TDiddy · 01/05/2010 10:58

JollyPirate- think you are right.

I think Justine's contacts are irrelevant, aren't they?

Janos · 01/05/2010 11:10

Well, goodbye me ever taking the Guardian seriously again on any political issues.

Worst sort of craven opportunism.

animula · 01/05/2010 11:16

Janos- I don't read it like that. I think people have woken up, far, far too late in the day to the possibility that there is a chink in the 2-party bloc. And that there is a teeny tiny opportunity of changing that for good.

It's been so far off the political radar that I think people just didn't see it.

PR would be an astonishing thing to achieve, and would represent the broadly centre-left majority of this country far more accuratley than the FPTP, 2-party hegemony.

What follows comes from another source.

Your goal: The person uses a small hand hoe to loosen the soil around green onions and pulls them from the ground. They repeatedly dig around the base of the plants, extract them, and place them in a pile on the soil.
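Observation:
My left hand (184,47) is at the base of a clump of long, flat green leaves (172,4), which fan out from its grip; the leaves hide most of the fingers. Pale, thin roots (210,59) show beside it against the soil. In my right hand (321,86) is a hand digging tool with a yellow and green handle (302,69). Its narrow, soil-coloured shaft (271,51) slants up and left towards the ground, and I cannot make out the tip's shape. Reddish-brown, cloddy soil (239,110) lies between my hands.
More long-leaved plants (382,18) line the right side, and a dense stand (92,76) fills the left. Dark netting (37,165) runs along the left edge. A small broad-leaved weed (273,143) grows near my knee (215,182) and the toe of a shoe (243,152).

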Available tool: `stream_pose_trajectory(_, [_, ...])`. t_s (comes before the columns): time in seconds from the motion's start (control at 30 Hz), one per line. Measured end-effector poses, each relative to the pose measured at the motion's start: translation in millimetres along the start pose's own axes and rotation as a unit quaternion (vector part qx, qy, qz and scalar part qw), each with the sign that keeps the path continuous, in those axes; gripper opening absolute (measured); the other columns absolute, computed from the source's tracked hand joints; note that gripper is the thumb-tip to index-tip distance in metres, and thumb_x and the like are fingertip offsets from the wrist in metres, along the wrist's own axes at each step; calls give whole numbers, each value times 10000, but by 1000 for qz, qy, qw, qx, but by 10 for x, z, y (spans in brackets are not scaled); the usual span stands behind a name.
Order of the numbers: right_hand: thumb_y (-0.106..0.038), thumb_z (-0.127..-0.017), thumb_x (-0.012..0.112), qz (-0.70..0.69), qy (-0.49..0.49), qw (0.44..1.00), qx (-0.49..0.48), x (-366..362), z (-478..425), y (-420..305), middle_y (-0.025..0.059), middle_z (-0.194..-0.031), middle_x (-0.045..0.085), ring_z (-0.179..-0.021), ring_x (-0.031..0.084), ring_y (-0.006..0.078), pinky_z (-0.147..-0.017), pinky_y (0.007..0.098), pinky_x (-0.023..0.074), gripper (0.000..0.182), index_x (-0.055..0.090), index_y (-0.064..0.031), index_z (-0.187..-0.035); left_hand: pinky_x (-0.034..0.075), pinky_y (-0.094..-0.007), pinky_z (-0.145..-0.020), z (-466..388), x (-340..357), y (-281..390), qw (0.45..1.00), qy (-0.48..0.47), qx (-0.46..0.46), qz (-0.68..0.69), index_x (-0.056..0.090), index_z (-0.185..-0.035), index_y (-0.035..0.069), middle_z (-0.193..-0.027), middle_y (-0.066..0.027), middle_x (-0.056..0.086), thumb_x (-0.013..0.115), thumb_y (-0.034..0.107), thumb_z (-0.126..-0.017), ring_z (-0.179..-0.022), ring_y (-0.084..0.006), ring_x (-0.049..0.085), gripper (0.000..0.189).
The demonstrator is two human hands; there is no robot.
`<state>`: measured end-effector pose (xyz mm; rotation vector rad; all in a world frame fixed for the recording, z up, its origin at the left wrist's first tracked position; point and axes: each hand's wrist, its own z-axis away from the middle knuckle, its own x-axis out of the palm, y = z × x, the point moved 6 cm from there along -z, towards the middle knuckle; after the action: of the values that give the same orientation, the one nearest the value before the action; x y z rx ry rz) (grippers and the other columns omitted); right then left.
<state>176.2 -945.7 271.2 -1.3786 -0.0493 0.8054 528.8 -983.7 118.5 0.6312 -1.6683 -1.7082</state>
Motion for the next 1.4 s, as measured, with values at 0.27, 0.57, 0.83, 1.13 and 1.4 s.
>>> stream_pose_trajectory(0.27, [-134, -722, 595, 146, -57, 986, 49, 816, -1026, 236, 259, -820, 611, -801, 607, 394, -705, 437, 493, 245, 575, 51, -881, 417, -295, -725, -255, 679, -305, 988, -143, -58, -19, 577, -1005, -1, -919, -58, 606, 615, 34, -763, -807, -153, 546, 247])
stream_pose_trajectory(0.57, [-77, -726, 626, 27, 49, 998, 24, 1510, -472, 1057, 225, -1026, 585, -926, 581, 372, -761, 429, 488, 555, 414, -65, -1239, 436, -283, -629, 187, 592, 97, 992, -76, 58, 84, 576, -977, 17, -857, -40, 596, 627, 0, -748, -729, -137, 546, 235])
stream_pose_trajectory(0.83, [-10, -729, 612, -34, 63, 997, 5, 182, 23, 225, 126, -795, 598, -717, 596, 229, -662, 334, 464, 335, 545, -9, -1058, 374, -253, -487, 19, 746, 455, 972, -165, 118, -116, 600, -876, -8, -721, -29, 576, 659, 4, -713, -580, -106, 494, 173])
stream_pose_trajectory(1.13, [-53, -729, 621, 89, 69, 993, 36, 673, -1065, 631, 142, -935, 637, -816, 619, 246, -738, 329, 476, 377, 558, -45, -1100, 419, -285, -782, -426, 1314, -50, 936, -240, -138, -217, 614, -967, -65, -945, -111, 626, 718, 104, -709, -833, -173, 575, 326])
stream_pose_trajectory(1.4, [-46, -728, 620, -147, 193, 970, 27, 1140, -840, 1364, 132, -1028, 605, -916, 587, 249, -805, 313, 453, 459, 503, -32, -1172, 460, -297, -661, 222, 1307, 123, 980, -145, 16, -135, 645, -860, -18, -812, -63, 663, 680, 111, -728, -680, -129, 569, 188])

And I suspect it would represent the Guardian readers a lot better - who are porbably a centre-left coalition.

Janos · 01/05/2010 11:28

Sorry, but I can't see anything good about this. Not because I dislike the lib dems (I have voted for them a couple of times) but because I think Nick Clegg is essentially Tony Blair mk2. That is not a good thing. Very much style over substance.

However, you're probably right about Guardian readers animula, judging from the comments on the editorial.

On a personal level, I actually feel quite sad.

vesela · 01/05/2010 11:31

Janos, why can't someone have style and substance? Have you heard him getting into the issues in interviews etc.? (he does, and actually shows he's thinking about the questions).

Janos · 01/05/2010 11:37

Yes, of course someone can have style and substance. I have heard him (started paying attention after the first debate) and IMO he has the former but not the latter.

He is smooth, good at PR and knows the right things to say (as was TB).

Hasn't he said that he's taken the party to the right?

BTW it goes without saying that Justine's connections are not relevant. I believe women are allowed to hold different opinions to their husbands nowadays

BeenBeta · 01/05/2010 11:52

animula - I read somewhere that the Green had already suffered a drop in support due to the rise of Lib Dems. The Lib Dems have a green policy agenda which I admit I am against but as a Tory supporter I am still comfortable with some of their other policies. All politics is a compromise and a meger of coalition interests. The Tory party has a broad range of opinions within it.

Could you feel comfortable with your green concerns being supported in a mainstream Lib-Lab party that gets say 40 - 55% of the vote and seats?